Have you taken a close look at a box of cake mix lately?
I’ll confess that I hadn’t. You know how it is: You get used to something and you don’t think to check it.
Then a reader called to tell me a recipe that called for an 18.25-ounce box of cake mix was wrong. She’d gone to the store and checked: All the cake mixes were 15.2 or 16.5 ounces.
No, no, no, I insisted. The standard cake mix is 18.25 ounces. Has been for years. I don’t need to check it.
Sorry, but I did need to check. A quick message to Anne Byrn of Nashville, who has made a career out of her “Cake Mix Doctor” books, turned up the news. Quietly, with no announcement, the cake mix companies have made their packages smaller.
It started a year ago with Betty Crocker, followed by Duncan Hines. Pillsbury joined them last month.
The problem, of course, is the cost of food. Rather than increase the price, the companies made the product smaller and kept the cost the same.
Now, I know that has been happening for several years. All over the supermarket there are “1 pound” bacon packages that are now 12 ounces and “half-gallon” ice cream cartons that are now 48 ounces instead of 64.
Cake mixes are different, though, because of how we use them. Sure, the cake mix companies all claim they’ve “reformulated” so their mixes still work in a 13-by-9-inch pan.
That may be so. But what if you use the mix as the base for a recipe, as many of us do? The reader who called said she noticed the problem when she tried to make a poppy seed cake a couple of months ago and it flopped. The batter clearly had too much liquid and it never set properly.
Byrn has been hearing plenty from outraged bakers on her Facebook page and blog.

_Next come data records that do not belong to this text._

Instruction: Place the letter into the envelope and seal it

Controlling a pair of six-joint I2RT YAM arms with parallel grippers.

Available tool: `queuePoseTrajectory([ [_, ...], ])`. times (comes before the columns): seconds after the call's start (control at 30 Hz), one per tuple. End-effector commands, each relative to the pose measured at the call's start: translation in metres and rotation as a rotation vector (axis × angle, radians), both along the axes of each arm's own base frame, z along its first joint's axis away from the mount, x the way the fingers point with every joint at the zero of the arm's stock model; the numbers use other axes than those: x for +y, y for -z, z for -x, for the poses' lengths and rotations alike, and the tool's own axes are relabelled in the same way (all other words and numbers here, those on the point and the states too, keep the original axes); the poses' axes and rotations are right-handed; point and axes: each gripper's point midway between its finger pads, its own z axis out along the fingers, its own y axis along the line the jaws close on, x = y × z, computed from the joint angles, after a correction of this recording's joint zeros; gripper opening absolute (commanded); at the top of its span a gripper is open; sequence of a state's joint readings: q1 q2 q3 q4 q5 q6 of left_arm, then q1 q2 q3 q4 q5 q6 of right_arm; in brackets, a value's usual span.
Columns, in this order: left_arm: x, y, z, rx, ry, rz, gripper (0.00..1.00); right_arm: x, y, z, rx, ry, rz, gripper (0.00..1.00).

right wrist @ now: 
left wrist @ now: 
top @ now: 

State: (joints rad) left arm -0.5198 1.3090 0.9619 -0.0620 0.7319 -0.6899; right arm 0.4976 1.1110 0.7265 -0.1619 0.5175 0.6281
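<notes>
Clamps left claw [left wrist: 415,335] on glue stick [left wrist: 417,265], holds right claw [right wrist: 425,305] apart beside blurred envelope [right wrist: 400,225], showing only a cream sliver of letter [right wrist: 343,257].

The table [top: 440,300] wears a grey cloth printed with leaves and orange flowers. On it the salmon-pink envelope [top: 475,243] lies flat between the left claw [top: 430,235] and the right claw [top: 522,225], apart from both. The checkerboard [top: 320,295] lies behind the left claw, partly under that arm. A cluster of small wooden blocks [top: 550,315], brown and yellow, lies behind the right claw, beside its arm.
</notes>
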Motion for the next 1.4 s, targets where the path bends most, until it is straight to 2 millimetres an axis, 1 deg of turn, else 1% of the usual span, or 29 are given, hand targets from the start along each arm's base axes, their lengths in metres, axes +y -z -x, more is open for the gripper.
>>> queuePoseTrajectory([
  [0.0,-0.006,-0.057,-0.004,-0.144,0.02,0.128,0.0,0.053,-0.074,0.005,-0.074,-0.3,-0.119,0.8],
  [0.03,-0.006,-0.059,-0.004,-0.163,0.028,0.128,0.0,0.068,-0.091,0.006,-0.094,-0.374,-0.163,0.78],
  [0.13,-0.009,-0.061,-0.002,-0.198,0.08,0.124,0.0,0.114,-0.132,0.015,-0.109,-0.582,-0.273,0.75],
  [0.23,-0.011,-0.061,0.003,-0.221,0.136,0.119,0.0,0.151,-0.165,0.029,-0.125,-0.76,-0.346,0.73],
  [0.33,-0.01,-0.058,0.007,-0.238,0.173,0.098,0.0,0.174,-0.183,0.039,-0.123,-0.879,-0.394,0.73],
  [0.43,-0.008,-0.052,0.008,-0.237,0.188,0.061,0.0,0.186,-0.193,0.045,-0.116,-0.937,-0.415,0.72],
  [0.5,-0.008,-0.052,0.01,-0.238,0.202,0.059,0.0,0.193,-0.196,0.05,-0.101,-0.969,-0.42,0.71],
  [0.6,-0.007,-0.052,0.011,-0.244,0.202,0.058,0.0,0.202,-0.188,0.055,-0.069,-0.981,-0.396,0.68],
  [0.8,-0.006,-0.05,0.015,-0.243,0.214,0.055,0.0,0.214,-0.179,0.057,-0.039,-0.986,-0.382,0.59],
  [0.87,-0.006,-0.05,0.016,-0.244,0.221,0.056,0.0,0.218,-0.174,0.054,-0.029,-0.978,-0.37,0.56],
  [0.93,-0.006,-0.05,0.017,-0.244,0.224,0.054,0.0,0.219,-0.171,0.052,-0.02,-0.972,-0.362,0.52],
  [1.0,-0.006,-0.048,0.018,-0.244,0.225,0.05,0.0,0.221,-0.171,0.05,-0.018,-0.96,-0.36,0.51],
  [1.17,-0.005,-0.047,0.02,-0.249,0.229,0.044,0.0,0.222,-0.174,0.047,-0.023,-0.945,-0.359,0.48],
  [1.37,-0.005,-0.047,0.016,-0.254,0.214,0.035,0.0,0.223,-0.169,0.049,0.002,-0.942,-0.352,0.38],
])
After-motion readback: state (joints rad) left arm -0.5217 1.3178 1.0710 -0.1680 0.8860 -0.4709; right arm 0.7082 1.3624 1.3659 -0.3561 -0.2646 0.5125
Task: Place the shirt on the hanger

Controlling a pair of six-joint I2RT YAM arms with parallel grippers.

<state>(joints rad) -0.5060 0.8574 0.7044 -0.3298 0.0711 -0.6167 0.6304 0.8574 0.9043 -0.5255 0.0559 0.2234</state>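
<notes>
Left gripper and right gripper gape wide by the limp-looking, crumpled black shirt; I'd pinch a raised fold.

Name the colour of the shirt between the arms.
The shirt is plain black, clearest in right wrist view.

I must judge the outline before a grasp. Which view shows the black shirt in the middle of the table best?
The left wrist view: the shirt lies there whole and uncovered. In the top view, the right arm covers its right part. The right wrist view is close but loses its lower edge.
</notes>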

“Oh my gosh, yes,” she said. “It just adds insult to injury. We’re tired of it.”
What really made it sneaky – besides the lack of press releases or notices on the boxes – is how hard it was to see it happening. Because stores restock slowly, smaller packages were mixed in with larger ones for a while. And some stores with house brands have kept their mixes at the old size.
Byrn has figured out a few tricks that will help. Add 5 or 6 tablespoons of flour, she says. Or expect that your cake may not need to bake as long if it doesn’t have as much batter.
On hobby baking sites, people have come up with formulas for “cake extenders” (1 cup flour, 1/2 cup sugar, 1 to 2 teaspoons flavoring, 1 teaspoon baking powder, 1 egg and 1/2 cup water or milk). Some bakers are buying multiple boxes and mixing them.
Byrn actually has her own mixes for sale at www.cakemixdoctor.com. She started making them a few years ago when she couldn’t find mixes that didn’t have artificial color or flavors, although she promises the sizes of hers won’t change.
Some mix-based recipes may still work with the new sizes, Byrn says. We’ll just have to figure out what needs to be adjusted.
“What I have heard is the Bundts don’t rise as high. And any of the cake mixes that have pudding, they’re going to be gummy.”
Still, there’s a bright side. Maybe some of us will be motivated to go back to scratch baking and strike a blow against product shrinkage.
“To the kitchen barricades”? That’s a slogan I could get behind.